» WORK REQUIRED: The expected output is every entry, repeated word for word.

(SOURCE DATA)

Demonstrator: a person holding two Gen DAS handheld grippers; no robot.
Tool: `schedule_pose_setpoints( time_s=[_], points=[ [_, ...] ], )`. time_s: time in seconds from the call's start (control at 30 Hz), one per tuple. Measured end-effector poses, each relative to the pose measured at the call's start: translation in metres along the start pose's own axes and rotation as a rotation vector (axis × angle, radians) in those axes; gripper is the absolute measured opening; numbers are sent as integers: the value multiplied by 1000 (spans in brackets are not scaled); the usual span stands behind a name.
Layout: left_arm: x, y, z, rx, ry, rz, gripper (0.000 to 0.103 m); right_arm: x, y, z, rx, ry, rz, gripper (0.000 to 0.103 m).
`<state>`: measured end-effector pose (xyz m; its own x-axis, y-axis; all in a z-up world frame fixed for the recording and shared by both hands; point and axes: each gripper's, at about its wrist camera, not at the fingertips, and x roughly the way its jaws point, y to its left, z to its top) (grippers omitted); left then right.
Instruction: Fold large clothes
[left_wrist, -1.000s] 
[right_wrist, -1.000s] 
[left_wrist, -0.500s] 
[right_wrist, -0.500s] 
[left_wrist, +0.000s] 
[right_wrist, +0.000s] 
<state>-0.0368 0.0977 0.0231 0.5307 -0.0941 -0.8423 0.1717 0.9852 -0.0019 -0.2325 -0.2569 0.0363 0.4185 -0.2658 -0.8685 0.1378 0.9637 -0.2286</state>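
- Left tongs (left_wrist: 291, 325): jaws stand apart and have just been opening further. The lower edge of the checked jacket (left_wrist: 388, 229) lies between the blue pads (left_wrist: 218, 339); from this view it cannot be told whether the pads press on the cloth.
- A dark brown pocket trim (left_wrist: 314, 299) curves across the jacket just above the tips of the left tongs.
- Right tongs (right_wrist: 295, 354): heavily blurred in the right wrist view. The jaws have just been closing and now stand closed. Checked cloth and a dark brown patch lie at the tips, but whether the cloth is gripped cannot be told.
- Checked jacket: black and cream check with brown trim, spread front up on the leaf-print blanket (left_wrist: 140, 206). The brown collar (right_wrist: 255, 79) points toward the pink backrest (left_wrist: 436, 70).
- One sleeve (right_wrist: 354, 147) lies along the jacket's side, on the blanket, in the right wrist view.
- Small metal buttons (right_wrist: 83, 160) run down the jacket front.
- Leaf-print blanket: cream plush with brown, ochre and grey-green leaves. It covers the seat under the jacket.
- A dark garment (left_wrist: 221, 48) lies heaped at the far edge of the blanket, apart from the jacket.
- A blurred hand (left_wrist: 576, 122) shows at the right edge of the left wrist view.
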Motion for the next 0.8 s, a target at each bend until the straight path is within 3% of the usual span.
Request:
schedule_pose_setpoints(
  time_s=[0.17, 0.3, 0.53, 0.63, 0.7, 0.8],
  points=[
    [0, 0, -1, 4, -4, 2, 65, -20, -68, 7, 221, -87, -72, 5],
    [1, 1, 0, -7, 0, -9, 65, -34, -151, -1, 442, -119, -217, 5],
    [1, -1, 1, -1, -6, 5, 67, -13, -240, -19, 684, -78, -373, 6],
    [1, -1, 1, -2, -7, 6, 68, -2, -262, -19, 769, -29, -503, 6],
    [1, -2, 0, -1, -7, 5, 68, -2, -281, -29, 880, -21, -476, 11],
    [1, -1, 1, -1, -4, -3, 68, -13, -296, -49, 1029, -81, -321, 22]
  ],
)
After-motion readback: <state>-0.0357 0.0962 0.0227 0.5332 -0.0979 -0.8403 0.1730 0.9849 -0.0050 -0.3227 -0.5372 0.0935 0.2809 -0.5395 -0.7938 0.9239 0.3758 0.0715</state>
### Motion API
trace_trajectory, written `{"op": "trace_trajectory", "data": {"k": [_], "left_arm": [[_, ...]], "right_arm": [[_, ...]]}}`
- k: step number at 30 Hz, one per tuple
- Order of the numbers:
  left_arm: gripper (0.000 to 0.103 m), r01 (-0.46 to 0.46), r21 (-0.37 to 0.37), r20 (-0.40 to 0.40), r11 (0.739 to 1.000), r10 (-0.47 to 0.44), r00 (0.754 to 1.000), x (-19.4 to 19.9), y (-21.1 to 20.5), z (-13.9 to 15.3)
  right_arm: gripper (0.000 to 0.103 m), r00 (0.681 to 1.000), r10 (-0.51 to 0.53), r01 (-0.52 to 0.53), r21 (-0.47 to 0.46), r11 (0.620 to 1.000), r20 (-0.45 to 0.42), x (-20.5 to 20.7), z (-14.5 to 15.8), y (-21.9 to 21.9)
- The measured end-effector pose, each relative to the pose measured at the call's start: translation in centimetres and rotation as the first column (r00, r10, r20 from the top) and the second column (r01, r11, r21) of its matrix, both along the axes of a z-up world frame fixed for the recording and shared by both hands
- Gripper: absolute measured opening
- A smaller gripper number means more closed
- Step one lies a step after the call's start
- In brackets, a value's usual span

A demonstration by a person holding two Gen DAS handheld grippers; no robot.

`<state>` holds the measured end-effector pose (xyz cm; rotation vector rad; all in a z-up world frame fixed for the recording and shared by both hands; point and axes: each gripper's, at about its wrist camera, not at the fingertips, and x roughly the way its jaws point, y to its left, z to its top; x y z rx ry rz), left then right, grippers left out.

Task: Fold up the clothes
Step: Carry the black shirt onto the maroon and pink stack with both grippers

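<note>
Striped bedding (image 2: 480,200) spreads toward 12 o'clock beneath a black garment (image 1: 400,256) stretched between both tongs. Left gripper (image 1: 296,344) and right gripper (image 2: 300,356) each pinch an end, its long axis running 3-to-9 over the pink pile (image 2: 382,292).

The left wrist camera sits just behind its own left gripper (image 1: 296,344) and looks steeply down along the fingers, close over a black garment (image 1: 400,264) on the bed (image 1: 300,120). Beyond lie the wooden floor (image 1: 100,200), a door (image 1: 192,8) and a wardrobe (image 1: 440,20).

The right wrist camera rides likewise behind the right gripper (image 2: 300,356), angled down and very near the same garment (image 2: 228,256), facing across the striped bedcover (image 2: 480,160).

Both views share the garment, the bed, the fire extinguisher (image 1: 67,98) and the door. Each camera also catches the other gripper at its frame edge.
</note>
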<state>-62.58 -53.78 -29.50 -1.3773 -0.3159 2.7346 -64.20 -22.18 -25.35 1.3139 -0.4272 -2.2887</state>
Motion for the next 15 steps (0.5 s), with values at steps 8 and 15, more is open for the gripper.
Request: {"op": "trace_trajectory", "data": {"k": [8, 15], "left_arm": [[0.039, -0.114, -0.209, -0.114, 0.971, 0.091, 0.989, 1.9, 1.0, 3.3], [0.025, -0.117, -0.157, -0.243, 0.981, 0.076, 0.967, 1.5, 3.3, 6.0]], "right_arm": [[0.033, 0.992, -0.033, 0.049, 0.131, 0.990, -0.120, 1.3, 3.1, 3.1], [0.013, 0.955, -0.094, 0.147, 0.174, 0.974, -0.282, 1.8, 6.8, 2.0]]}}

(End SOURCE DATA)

» TASK OUTPUT:
Demonstrator: a person holding two Gen DAS handheld grippers; no robot.
Tool: `schedule_pose_setpoints( time_s=[_], points=[ [_, ...] ], )`. time_s: time in seconds from the call's start (control at 30 Hz), one per tuple. Measured end-effector poses, each relative to the pose measured at the call's start: translation in metres along the start pose's own axes and rotation as a rotation vector (axis × angle, radians) in those axes; gripper is the absolute measured opening; numbers are sent as integers: the value multiplied by 1000 (spans in brackets are not scaled); the usual span stands behind a name.
Layout: left_arm: x, y, z, rx, ry, rz, gripper (0.000 to 0.103 m); right_arm: x, y, z, rx, ry, rz, gripper (0.000 to 0.103 m).
`<state>`: measured end-effector pose (xyz m; its own x-axis, y-axis; all in a z-up world frame fixed for the recording and shared by both hands; point and axes: each gripper's, at about its wrist camera, not at the fingertips, and x roughly the way its jaws point, y to its left, z to its top) (grippers omitted); left then right.
Instruction: Fold large clothes
[left_wrist, -1.000s] 
[right_wrist, -1.000s] 
[left_wrist, -0.500s] 
[right_wrist, -0.500s] 
[left_wrist, +0.000s] 
[right_wrist, +0.000s] 
<state>-0.0368 0.0977 0.0231 0.5307 -0.0941 -0.8423 0.1717 0.9852 -0.0019 -0.2325 -0.2569 0.0363 0.4185 -0.2658 -0.8685 0.1378 0.9637 -0.2286</state>
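- Left tongs (left_wrist: 291, 325): jaws stand apart and have just been opening further. The lower edge of the checked jacket (left_wrist: 388, 229) lies between the blue pads (left_wrist: 218, 339); from this view it cannot be told whether the pads press on the cloth.
- A dark brown pocket trim (left_wrist: 314, 299) curves across the jacket just above the tips of the left tongs.
- Right tongs (right_wrist: 295, 354): heavily blurred in the right wrist view. The jaws have just been closing and now stand closed. Checked cloth and a dark brown patch lie at the tips, but whether the cloth is gripped cannot be told.
- Checked jacket: black and cream check with brown trim, spread front up on the leaf-print blanket (left_wrist: 140, 206). The brown collar (right_wrist: 255, 79) points toward the pink backrest (left_wrist: 436, 70).
- One sleeve (right_wrist: 354, 147) lies along the jacket's side, on the blanket, in the right wrist view.
- Small metal buttons (right_wrist: 83, 160) run down the jacket front.
- Leaf-print blanket: cream plush with brown, ochre and grey-green leaves. It covers the seat under the jacket.
- A dark garment (left_wrist: 221, 48) lies heaped at the far edge of the blanket, apart from the jacket.
- A blurred hand (left_wrist: 576, 122) shows at the right edge of the left wrist view.
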Motion for the next 0.8 s, a target at each bend until the straight path is within 3% of the usual span.
Request:
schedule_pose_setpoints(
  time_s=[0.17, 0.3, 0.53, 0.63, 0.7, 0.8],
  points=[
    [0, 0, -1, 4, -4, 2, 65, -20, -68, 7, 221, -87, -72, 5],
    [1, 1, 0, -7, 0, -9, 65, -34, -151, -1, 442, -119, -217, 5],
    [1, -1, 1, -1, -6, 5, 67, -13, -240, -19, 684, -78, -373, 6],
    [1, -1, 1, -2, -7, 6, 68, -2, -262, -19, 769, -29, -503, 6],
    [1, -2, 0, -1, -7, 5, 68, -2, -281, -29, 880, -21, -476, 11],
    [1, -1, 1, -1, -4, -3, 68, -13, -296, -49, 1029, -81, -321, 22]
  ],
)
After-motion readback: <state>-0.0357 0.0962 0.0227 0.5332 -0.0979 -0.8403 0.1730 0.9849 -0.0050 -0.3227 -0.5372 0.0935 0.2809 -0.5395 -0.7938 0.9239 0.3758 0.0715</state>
### Motion API
trace_trajectory, written `{"op": "trace_trajectory", "data": {"k": [_], "left_arm": [[_, ...]], "right_arm": [[_, ...]]}}`
- k: step number at 30 Hz, one per tuple
- Order of the numbers:
  left_arm: gripper (0.000 to 0.103 m), r01 (-0.46 to 0.46), r21 (-0.37 to 0.37), r20 (-0.40 to 0.40), r11 (0.739 to 1.000), r10 (-0.47 to 0.44), r00 (0.754 to 1.000), x (-19.4 to 19.9), y (-21.1 to 20.5), z (-13.9 to 15.3)
  right_arm: gripper (0.000 to 0.103 m), r00 (0.681 to 1.000), r10 (-0.51 to 0.53), r01 (-0.52 to 0.53), r21 (-0.47 to 0.46), r11 (0.620 to 1.000), r20 (-0.45 to 0.42), x (-20.5 to 20.7), z (-14.5 to 15.8), y (-21.9 to 21.9)
- The measured end-effector pose, each relative to the pose measured at the call's start: translation in centimetres and rotation as the first column (r00, r10, r20 from the top) and the second column (r01, r11, r21) of its matrix, both along the axes of a z-up world frame fixed for the recording and shared by both hands
- Gripper: absolute measured opening
- A smaller gripper number means more closed
- Step one lies a step after the call's start
- In brackets, a value's usual span

A demonstration by a person holding two Gen DAS handheld grippers; no robot.

`<state>` holds the measured end-effector pose (xyz cm; rotation vector rad; all in a z-up world frame fixed for the recording and shared by both hands; point and axes: each gripper's, at about its wrist camera, not at the fingertips, and x roughly the way its jaws point, y to its left, z to its top; x y z rx ry rz), left then right, grippers left out.

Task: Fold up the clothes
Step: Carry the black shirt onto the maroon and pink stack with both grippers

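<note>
Striped bedding (image 2: 480,200) spreads toward 12 o'clock beneath a black garment (image 1: 400,256) stretched between both tongs. Left gripper (image 1: 296,344) and right gripper (image 2: 300,356) each pinch an end, its long axis running 3-to-9 over the pink pile (image 2: 382,292).

The left wrist camera sits just behind its own left gripper (image 1: 296,344) and looks steeply down along the fingers, close over a black garment (image 1: 400,264) on the bed (image 1: 300,120). Beyond lie the wooden floor (image 1: 100,200), a door (image 1: 192,8) and a wardrobe (image 1: 440,20).

The right wrist camera rides likewise behind the right gripper (image 2: 300,356), angled down and very near the same garment (image 2: 228,256), facing across the striped bedcover (image 2: 480,160).

Both views share the garment, the bed, the fire extinguisher (image 1: 67,98) and the door. Each camera also catches the other gripper at its frame edge.
</note>
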<state>-62.58 -53.78 -29.50 -1.3773 -0.3159 2.7346 -64.20 -22.18 -25.35 1.3139 -0.4272 -2.2887</state>
Motion for the next 15 steps (0.5 s), with values at steps 8 and 15, more is open for the gripper.
Request: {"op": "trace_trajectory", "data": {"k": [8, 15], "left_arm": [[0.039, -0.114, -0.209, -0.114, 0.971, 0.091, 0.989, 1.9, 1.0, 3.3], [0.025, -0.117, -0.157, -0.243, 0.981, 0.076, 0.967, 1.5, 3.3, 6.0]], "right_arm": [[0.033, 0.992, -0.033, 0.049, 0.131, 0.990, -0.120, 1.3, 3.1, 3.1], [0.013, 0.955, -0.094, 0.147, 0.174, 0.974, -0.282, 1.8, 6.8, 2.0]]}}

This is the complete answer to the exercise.